<<<<
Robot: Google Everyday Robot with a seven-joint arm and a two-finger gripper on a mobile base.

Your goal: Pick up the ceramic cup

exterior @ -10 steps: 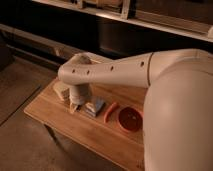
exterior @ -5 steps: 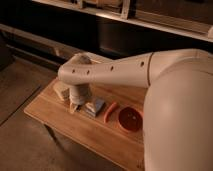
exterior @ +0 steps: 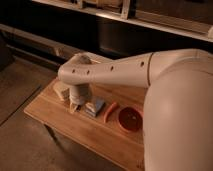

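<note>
On the desk (exterior: 50, 117) you have the ceramic cup (exterior: 61, 90) at frame left, the jaws just right of it, then the block (exterior: 94, 106), strip (exterior: 110, 112) and bowl (exterior: 130, 119) toward frame right.

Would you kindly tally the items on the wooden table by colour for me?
Cream-beige: 1, the ceramic cup
Blue-grey: 1, the block
Orange: 1, the long curved piece
Red-orange: 1, the bowl
Total: 4
The gripper hangs low between the cup and the block, holding nothing.

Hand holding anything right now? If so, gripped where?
Nothing held, as far as shows. The hand hangs open, low over the table, beside the ceramic cup, which sits on it.
</note>
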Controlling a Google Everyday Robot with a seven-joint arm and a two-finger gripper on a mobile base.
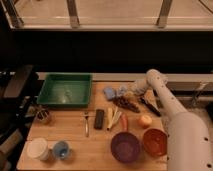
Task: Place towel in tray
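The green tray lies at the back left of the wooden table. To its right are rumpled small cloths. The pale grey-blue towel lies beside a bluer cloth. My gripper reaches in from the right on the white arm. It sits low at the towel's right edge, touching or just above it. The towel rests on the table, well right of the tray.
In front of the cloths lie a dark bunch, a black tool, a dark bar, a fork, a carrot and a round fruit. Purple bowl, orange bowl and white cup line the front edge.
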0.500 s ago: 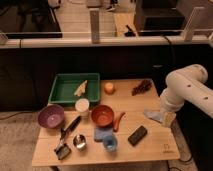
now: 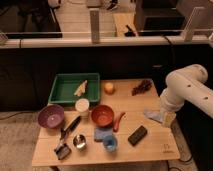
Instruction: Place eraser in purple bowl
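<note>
The eraser [image 2: 137,135], a flat black block, lies on the wooden table [image 2: 150,150] near its front right. The purple bowl [image 2: 51,116] stands at the table's left front, empty. The orange-red bowl [image 2: 102,115] sits between them. My gripper [image 2: 156,115] hangs at the end of the white arm [image 2: 185,90] over the table's right edge, above and to the right of the eraser and apart from it.
A green tray [image 2: 74,88] with a pale object is at the back left. A white cup [image 2: 82,105], orange ball [image 2: 108,88], grapes [image 2: 142,87], red chili [image 2: 118,121], blue cup [image 2: 110,143], metal cup [image 2: 79,141] and a black-handled clip tool [image 2: 66,140] also lie on the table.
</note>
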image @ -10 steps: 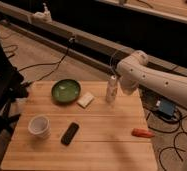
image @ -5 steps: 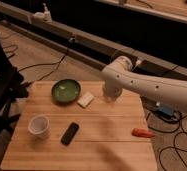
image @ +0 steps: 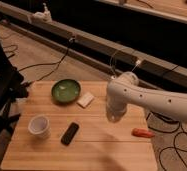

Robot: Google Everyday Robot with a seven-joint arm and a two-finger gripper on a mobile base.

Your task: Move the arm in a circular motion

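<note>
- Spotted the arm (image: 152, 100) coming in from the right border of the view, a thick glossy white tube with small dark dots, crossing over the right edge of the wooden table (image: 99, 152).
- Bent at a bulbous joint above the table's back-right part, then turned down to a rounded end over the right-middle of the top.
- Could not separate the gripper (image: 114, 116) from that down-turned end; spread or pressed together: could not tell.
- Could not tell height above the wood either; saw only a soft shadow under it.
- Found a white flat pad (image: 86, 99) just left of the arm's end, apart from it, lying askew.
- Logged a green bowl (image: 66, 91) near the back edge, left of the pad, not touching it.
- Logged a white cup (image: 39, 126) upright near the left edge, and a dark flat slab (image: 70, 133) lying beside it on its right.
- Logged an orange-red item (image: 143, 133) lying close to the right edge, below the arm tube in the view.
- Noted bare wood along the whole front strip, and between the slab and the orange-red item.
- Noted a dark chair (image: 2, 95) hard against the table's left side.
- Noted cables (image: 52, 62) on the floor behind the table and more by its right side.
- Noted a long dark ledge (image: 152, 65) running across behind, well apart from the back edge.
</note>
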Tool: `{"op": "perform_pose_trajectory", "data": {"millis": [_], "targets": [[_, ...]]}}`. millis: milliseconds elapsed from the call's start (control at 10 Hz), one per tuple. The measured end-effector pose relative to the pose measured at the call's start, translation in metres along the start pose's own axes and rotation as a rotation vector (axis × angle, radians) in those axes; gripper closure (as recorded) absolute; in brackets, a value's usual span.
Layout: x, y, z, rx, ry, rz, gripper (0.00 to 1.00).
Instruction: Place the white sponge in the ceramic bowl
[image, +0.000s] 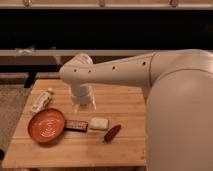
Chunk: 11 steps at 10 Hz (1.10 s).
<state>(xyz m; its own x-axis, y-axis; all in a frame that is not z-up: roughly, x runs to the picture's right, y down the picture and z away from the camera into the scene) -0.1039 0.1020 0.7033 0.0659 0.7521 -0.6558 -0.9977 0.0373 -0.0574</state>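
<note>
The white sponge (98, 123) lies flat on the wooden table (125, 105), right of centre among the objects. The ceramic bowl (46, 125), orange-brown with pale swirls, sits at the table's front left and holds nothing. A dark flat bar (76, 125) lies between the bowl and the sponge. My gripper (83, 104) hangs down from the white arm's wrist (80, 75). It is above the table, just behind the bar and the sponge and to the sponge's left, and it touches neither.
A long white tube (41, 101) lies at the table's left rear. A reddish-brown oblong item (112, 133) lies right in front of the sponge. My large white arm (170, 85) covers the right side of the view. A dark shelf runs behind the table.
</note>
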Motion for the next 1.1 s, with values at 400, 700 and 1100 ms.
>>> {"op": "perform_pose_trajectory", "data": {"millis": [400,700,1100], "targets": [[0.0,0.0,0.0,0.0,0.0,0.0,0.35],[0.0,0.0,0.001,0.003,0.001,-0.008,0.35],[0.005,-0.011,0.009,0.002,-0.076,-0.321,0.35]]}}
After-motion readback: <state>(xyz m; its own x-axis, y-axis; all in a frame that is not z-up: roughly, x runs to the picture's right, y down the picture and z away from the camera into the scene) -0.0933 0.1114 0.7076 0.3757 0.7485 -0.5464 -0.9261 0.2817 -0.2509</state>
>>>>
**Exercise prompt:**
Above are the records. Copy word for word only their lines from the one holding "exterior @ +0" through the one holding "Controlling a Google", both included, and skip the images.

**Result:**
exterior @ +0 steps: 

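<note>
On the desk (exterior: 50, 117) you have the ceramic cup (exterior: 61, 90) at frame left, the jaws just right of it, then the block (exterior: 94, 106), strip (exterior: 110, 112) and bowl (exterior: 130, 119) toward frame right.

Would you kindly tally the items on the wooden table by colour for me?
Cream-beige: 1, the ceramic cup
Blue-grey: 1, the block
Orange: 1, the long curved piece
Red-orange: 1, the bowl
Total: 4
The gripper hangs low between the cup and the block, holding nothing.

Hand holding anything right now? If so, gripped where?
Nothing held, as far as shows. The hand hangs open, low over the table, beside the ceramic cup, which sits on it.
</note>
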Controlling a Google Everyday Robot with a seven-joint arm and a two-finger gripper on a mobile base.

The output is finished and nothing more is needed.